Pasal 94
BAB 6 — PENANGKAPAN DAN PENAHANAN
(1) Penahanan Lanjutan wajib dilengkapi dengan Surat Perintah yang dikeluarkan oleh pejabat yang berwenang. (2) Surat Perintah Penahanan Lanjutan dapat dikeluarkan dalam hal: a. tersangka yang diberikan pembantaran telah sehat kembali sedangkan tindakan penahanan masih diperlukan; dan b. tersangka yang diberikan pembataran melarikan diri dan berhasil ditemukan kembali. (3) Pejabat yang berwenang menandatangani Surat Perintah Penahanan Lanjutan serendah-rendahnya: a.
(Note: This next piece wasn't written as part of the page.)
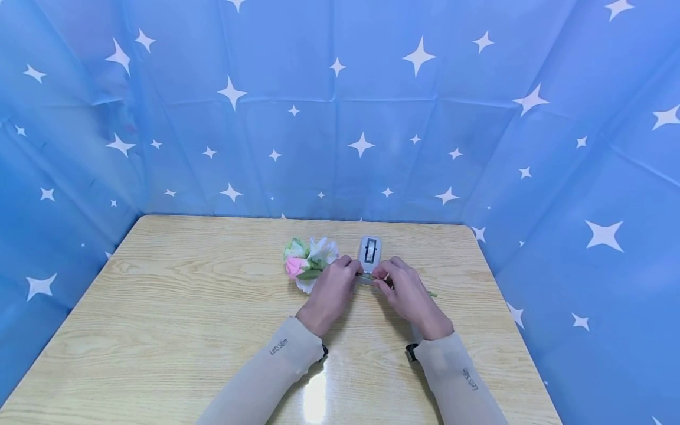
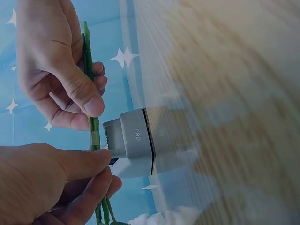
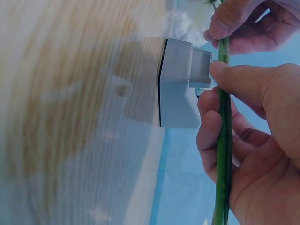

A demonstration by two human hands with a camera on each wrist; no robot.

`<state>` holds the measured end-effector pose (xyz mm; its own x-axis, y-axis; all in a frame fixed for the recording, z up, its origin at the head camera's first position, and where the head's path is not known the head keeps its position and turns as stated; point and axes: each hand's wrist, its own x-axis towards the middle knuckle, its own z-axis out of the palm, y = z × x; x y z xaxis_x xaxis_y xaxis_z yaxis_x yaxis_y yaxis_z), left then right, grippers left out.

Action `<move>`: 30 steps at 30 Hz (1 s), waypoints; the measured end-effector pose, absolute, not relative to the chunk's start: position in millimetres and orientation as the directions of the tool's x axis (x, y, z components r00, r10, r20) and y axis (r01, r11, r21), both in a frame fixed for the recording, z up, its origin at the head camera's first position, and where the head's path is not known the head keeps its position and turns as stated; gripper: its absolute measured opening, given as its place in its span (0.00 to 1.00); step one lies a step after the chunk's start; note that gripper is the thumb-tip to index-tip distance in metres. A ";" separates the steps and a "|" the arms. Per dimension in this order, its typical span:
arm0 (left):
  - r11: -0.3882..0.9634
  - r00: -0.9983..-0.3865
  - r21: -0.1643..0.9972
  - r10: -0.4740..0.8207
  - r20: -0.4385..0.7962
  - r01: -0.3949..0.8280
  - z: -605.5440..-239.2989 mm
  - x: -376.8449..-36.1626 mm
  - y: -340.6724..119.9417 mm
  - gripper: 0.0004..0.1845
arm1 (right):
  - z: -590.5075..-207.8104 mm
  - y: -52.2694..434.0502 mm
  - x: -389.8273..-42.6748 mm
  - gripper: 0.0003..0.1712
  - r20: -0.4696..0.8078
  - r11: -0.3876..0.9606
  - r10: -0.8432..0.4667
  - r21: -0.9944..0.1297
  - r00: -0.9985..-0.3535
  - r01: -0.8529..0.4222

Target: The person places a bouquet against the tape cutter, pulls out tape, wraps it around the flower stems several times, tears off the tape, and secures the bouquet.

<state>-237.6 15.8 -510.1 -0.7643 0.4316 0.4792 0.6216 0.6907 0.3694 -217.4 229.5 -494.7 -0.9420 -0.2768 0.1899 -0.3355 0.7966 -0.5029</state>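
Note:
Both hands hold a bundle of green flower stems (image 3: pixel 224 154) in front of a grey tape dispenser (image 1: pixel 370 252). My left hand (image 1: pixel 333 289) pinches the stems between thumb and fingers just below the flower heads (image 1: pixel 313 262), which are pink, white and pale green. My right hand (image 1: pixel 406 292) grips them further along, its thumb laid over the bundle. Between the two hands a strip of clear tape (image 2: pixel 95 138) lies against the stems. The serrated cutter of the dispenser is close beside the left fingertips, and the stems' cut ends stick out past the right hand.
The light wooden table (image 1: pixel 202 307) stretches widely to the left of the hands. A blue curtain (image 1: pixel 297 130) with white stars hangs behind the table and along its sides. Dark bands are at both wrists.

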 end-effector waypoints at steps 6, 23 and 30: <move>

Direktur Reserse/Kadensus pada Bareskrim Polri dan melaporkan kepada Kabareskrim Polri; b. Direktur Reserse/Kadensus di tingkat Polda dan melaporkan kepada Kapolda; c. Kepala Satuan/Bagian Reserse di tingkat Polwil dan melaporkan kepada Kapolwil; d. Kepala Satuan Reserse di tingkat Polres dan melaporkan kepada Kapolres; atau e. Kepala Kewilayahan tingkat Polsek dan melaporkan kepada Kapolres.